A spingere il 2024 è stato sicuramente il dato “drogato”: il commercio estero cinese che ha raggiunto livelli record, con un incremento del 10,7% a dicembre e un totale annuo circa 3.470 miliardi di dollari, segnando un aumento del 7,1% rispetto al 2023. Ma l’export made in China, pur essendo il pilastro dell’economia cinese, è fortemente dipendente da una domanda globale in rallentamento ed è sempre più in bilico con l’avvicinarsi (ormai ci siamo) dell’aumento dei dazi americani del neopresidente americano. La colonna portante dell’economia cinese, dunque, è stata una stampella forte nel 2024, ma scricchiola per il 2025.

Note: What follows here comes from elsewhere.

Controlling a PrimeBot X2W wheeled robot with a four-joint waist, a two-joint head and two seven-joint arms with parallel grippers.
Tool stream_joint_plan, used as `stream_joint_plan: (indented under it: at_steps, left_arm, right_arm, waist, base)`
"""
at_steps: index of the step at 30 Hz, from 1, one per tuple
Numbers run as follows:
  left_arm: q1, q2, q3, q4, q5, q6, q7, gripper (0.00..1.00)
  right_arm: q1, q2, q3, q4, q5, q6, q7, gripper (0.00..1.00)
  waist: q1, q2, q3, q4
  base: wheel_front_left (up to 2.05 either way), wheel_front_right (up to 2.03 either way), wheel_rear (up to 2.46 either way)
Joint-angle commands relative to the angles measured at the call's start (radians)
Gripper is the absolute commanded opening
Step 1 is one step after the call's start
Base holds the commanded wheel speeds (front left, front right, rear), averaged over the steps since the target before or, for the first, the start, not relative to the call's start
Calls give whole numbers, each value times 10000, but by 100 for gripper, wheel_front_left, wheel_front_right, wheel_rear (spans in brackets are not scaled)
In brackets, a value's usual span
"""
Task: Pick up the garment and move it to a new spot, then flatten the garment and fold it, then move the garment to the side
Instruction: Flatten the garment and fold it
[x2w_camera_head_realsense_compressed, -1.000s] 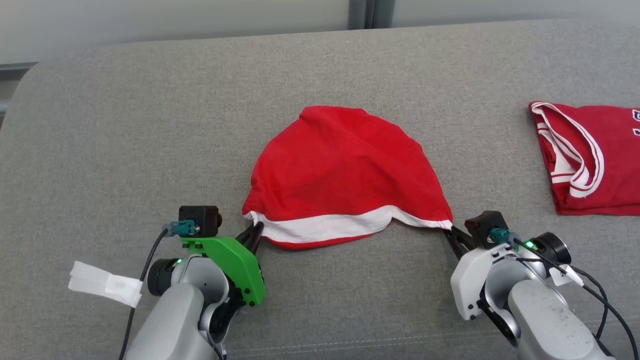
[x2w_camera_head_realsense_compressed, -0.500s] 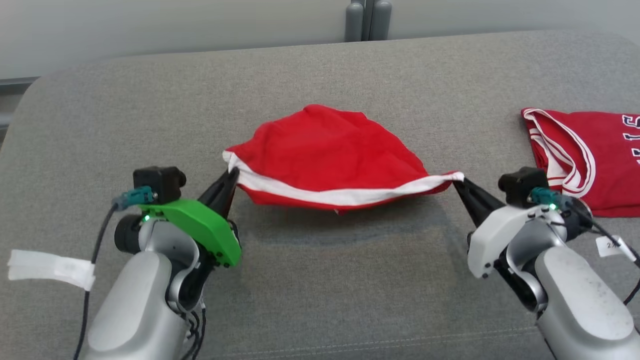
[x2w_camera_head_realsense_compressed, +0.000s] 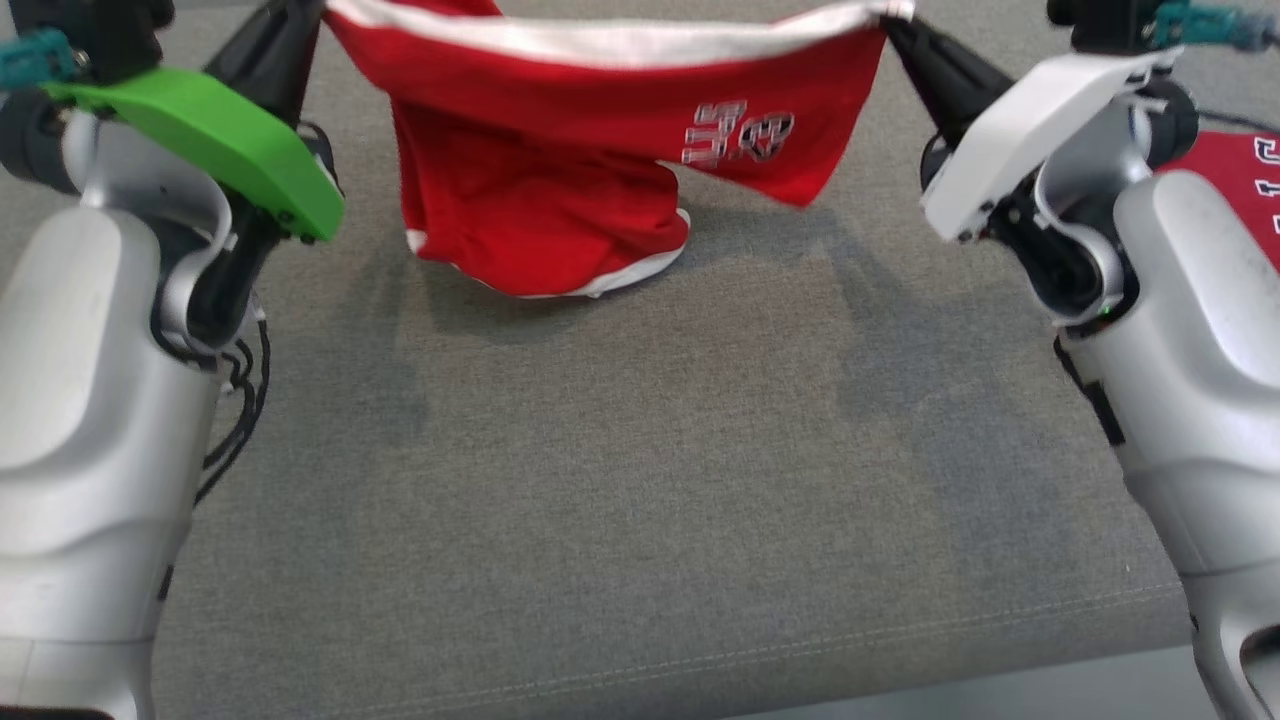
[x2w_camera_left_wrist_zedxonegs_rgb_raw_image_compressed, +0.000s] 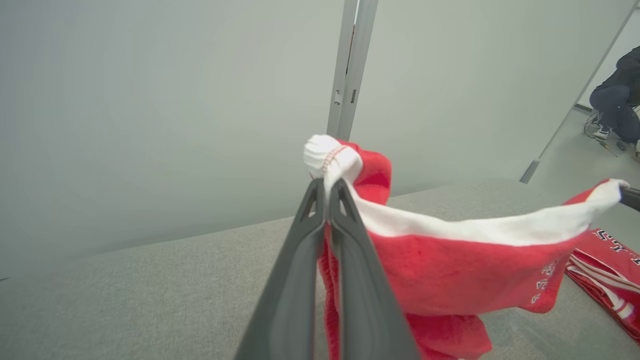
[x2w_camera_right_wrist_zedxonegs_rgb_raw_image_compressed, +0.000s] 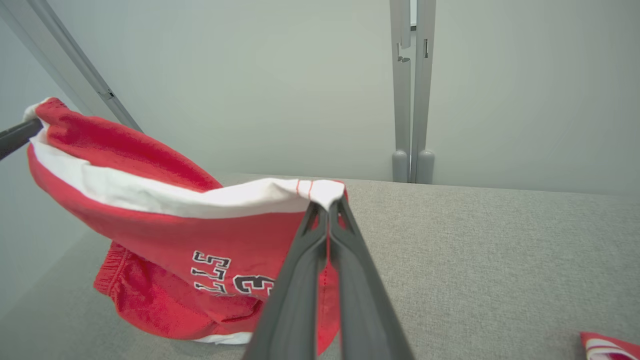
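While the red cloth garment with a white band along its top edge (x2w_camera_head_realsense_compressed: 560, 120) hangs across the top of the head view, it is carried at two corners. At upper left, the left gripper with the green shell (x2w_camera_head_realsense_compressed: 300, 25) has its dark jaws pressed together on the band's left corner; the left wrist view confirms cloth bunched between them. At centre, the band runs nearly taut between the grips, and the red body with grey lettering sags below it. Its lowest fold lies at or just above the grey woven cushion surface (x2w_camera_head_realsense_compressed: 620, 480); which of the two cannot be told. At upper right, the right gripper with the white shell (x2w_camera_head_realsense_compressed: 892, 28) is likewise clamped on the band's right corner. At the right edge, a second red garment with lettering (x2w_camera_head_realsense_compressed: 1235, 175) lies on the cushion. Assessment: transfer step in hand. Recommended: keep both grips level and evenly spaced, raise until the sagging fold clears, and set down well apart from the second garment.
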Motion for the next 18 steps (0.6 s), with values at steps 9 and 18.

E poi c’è la pressione demografica, uno degli ostacoli più forti, da anni. La popolazione è diminuita per il terzo anno consecutivo, scendendo di 1,39 milioni. E si aggiunge l'invecchiamento della e la bassa natalità che sono una minaccia per la forza lavoro e la capacità di consumo a lungo termine, amplificando le difficoltà di un sistema economico che fatica a diversificarsi. È vero che il 2024 ha registrato un aumento delle nascite (520.000 in più sul 2023), ma i numeri non bastano a invertire la rotta che porta gli analisti, anche interni, a prevedere un drastico calo della popolazione attiva cinese nei prossimi decenni.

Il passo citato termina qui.